Phase 3: Reading quality values and checking good sequence regions…
4092 quality sequences read; 653 low quality sequences dropped.
Phase 4: 2nd sequences comparsion skipped…
no 2nd sequence file provided.
Phase 7: Producing output sequence and quality files…
3439 good sequences written in lucy.seq and lucy.qul.

I then proceeded to do this:

mothur > trim.seqs(fasta=lucy.seq, minlength=180, maxlength=300, maxambig=0, oligos=IVSCS.oligos)
mothur > summary.seqs(fasta=lucy.trim.fasta)
Start End NBases Ambigs Polymer
Minimum: 1 183 183 0 3
2.5%-tile: 1 221 221 0 3
25%-tile: 1 238 238 0 4
Median: 1 239 239 0 4
75%-tile: 1 243 243 0 4
97.5%-tile: 1 261 261 0 5
Maximum: 1 278 278 0 6

of Seqs: 2745

Notice that some sequences with N remained, so I had to trim them as well.

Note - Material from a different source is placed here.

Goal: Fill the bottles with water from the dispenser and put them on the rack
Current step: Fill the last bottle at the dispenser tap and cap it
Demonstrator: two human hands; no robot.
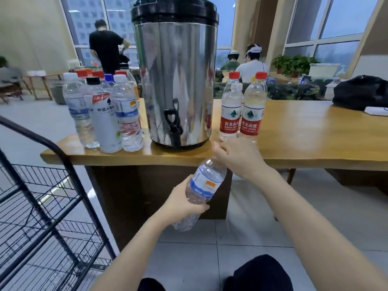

The big questions is–why do I get such different outputs from LUCY and Mothur? Note that the file used in the example was ran with FLX chemistry. I tried to do the same thing with some Titanium data I have (from multiple runs done at different facilities), and both Mothur and LUCY proceeded to discard >99% of the reads. I think someone has to repeat the analyses in the Kunin et al paper for Titanium chemistry…

hmm… could you email me the fasta, qual, and oligo file? one possibility is that a bad base at the beginning of the sequence would scrap the entire sequence in mothur…

Yeah that is possible since LUCY’s end-trim function didn’t get rid of all the unresolved bases in the data file. I was quite surprised when Kunin et al managed to recovered >70% of the sequences using a min Q27 trim since my previous experience told me that Q20 is very common in almost all reads. It would be really messed up if their whole pipeline depended on a bug in LUCY…

you might follow up with phil hugenholtz…

Will try to, but I leave for a field trip in two days, so this will probably have to wait until after Christmas.

Regardless of how it actually works, the Kunin paper established their guidelines based on empirical evidence, so they are still applicable in the real world. It would be interesting to find out how LUCY’s end trim function works though.